I shook my head and began explaining. Wooyoung let me speak until I had finished what I had to say.

"You really thought that my family and I would think like that?"

"I'm sorry Wooyoung. It isn't that I thought they would resent me or hate me but I just felt bad that we wouldn't be able to have family events and meals with both sides of our families and I know it is quite soon to think about these things but I am always thinking about the future and the what ifs. I guess I also envied what you had with your parents. I saw the way you all are when you are together and I knew that my family gatherings would never be like that.I need to learn to stop overthinking things and overreacting with things. I'm sorry that I acted the way I did." I looked down, not wanting to see how Wooyoung felt.

Wooyoung lifted my chin lightly, using his fingertips. I looked into his eyes reluctantly but all I could see was concern on his face.
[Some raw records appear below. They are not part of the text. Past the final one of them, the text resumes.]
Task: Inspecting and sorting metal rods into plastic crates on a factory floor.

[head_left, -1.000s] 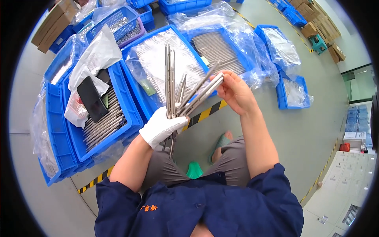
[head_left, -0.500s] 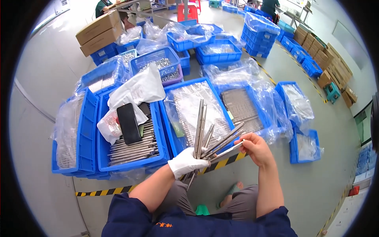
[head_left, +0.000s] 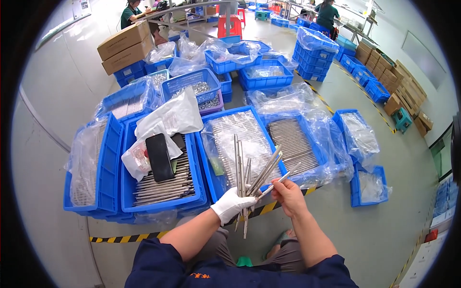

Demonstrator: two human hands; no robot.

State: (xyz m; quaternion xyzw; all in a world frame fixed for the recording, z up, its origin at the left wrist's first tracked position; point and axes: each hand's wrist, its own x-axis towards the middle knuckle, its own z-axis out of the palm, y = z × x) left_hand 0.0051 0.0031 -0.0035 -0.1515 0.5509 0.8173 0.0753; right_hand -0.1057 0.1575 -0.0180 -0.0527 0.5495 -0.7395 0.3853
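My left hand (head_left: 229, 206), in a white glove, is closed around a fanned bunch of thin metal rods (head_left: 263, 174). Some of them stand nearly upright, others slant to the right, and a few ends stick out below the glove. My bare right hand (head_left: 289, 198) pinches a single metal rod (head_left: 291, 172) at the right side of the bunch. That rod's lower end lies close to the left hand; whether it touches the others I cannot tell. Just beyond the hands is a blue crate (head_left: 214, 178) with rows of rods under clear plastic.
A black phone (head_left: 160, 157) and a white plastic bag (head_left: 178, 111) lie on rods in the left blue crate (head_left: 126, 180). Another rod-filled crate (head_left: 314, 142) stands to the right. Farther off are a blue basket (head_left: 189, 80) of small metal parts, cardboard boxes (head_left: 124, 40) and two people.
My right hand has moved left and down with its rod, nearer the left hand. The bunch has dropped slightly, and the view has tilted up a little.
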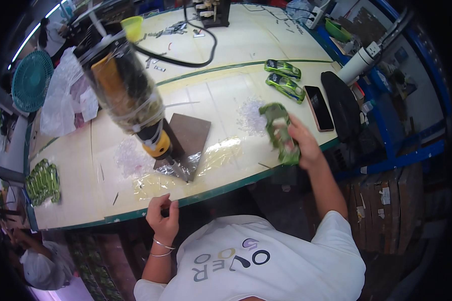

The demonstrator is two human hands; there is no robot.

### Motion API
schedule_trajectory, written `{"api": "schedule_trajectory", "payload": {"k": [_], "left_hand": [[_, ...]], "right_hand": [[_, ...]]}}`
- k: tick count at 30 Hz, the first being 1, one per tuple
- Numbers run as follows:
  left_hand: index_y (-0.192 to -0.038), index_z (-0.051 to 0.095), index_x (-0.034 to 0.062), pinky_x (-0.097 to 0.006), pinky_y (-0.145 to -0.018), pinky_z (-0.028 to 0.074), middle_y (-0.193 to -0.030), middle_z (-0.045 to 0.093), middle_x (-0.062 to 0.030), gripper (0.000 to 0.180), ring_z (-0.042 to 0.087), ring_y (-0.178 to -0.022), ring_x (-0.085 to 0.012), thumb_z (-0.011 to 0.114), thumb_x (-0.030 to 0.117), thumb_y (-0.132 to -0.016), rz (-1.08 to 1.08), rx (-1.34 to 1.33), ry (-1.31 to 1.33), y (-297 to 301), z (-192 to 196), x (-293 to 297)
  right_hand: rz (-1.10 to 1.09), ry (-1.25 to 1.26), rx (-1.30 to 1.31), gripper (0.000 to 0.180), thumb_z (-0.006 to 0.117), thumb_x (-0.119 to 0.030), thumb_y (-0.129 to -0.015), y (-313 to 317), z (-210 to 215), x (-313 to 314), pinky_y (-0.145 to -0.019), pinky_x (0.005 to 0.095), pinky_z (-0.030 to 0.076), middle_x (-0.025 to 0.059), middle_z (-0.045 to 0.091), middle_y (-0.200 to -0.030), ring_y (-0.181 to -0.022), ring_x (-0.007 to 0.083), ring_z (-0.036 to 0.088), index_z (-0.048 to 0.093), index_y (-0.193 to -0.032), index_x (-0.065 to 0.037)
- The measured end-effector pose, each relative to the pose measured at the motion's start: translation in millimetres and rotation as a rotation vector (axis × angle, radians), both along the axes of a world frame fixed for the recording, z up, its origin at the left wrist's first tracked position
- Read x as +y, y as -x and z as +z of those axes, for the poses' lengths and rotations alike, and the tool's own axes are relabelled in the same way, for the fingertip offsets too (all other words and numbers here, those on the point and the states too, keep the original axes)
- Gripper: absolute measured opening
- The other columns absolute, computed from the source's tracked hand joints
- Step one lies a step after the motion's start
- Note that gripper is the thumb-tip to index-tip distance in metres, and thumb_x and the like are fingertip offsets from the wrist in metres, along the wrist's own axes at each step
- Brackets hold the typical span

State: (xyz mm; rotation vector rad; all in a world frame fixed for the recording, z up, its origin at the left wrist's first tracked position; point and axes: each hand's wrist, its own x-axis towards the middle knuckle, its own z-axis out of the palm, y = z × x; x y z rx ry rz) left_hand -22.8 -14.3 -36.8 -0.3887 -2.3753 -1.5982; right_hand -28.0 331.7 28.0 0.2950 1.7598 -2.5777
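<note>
My right hand (pixel 305 140) grips a green toy car body (pixel 281 133) over the right part of the table; the car is blurred by motion. At the table's front edge, my left hand (pixel 163 216) has its fingers curled in, and whatever they may hold is too small or hidden to make out. Above and beyond it, a power screwdriver (pixel 153 138) wrapped in clear plastic points down at a flat metal plate (pixel 191 133). Beside the car lies a pile of small clear pieces (pixel 251 115). A similar pile (pixel 133 156) sits left of the screwdriver.
Two green toy cars (pixel 285 86) rest at the right, near a phone (pixel 319 108) and a black case (pixel 340 103). Several green car bodies (pixel 42 183) lie at the far left. A plastic bag (pixel 63 103) and teal fan (pixel 32 80) stand behind. Another person (pixel 45 266) works at lower left.
</note>
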Motion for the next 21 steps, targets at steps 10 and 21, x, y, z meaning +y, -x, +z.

"You are not overreacting y/n. It is ok to feel like that. It can be a little bit overwhelming when you are around something that you are not used to. I know that they will never be your blood relatives but I am certain that my parents will treat you like family. They will probably even see you as their daughter. They have always seen San as their son to be honest. My parents would also not be bothered about having gatherings. It would be nice to have meals together as a big family but even if your parents came over for dinner, my parents would probably never forgive them for what they have done to you. However, if there was a day where they change and decide to become better parents to you, my family would welcome them with open arms if that is what you would want. Sorry for blabbering on. I am bad with wording things when I have deep conversations." I pulled Wooyoung into a tight hug.

"You did great with wording things Woo. Don't worry! Thank you for being there for me and I'm sorry I didn't talk about how I felt sooner. This could have been avoided."

"Don't worry about it beautiful. Just know that you can come and talk to me about anything."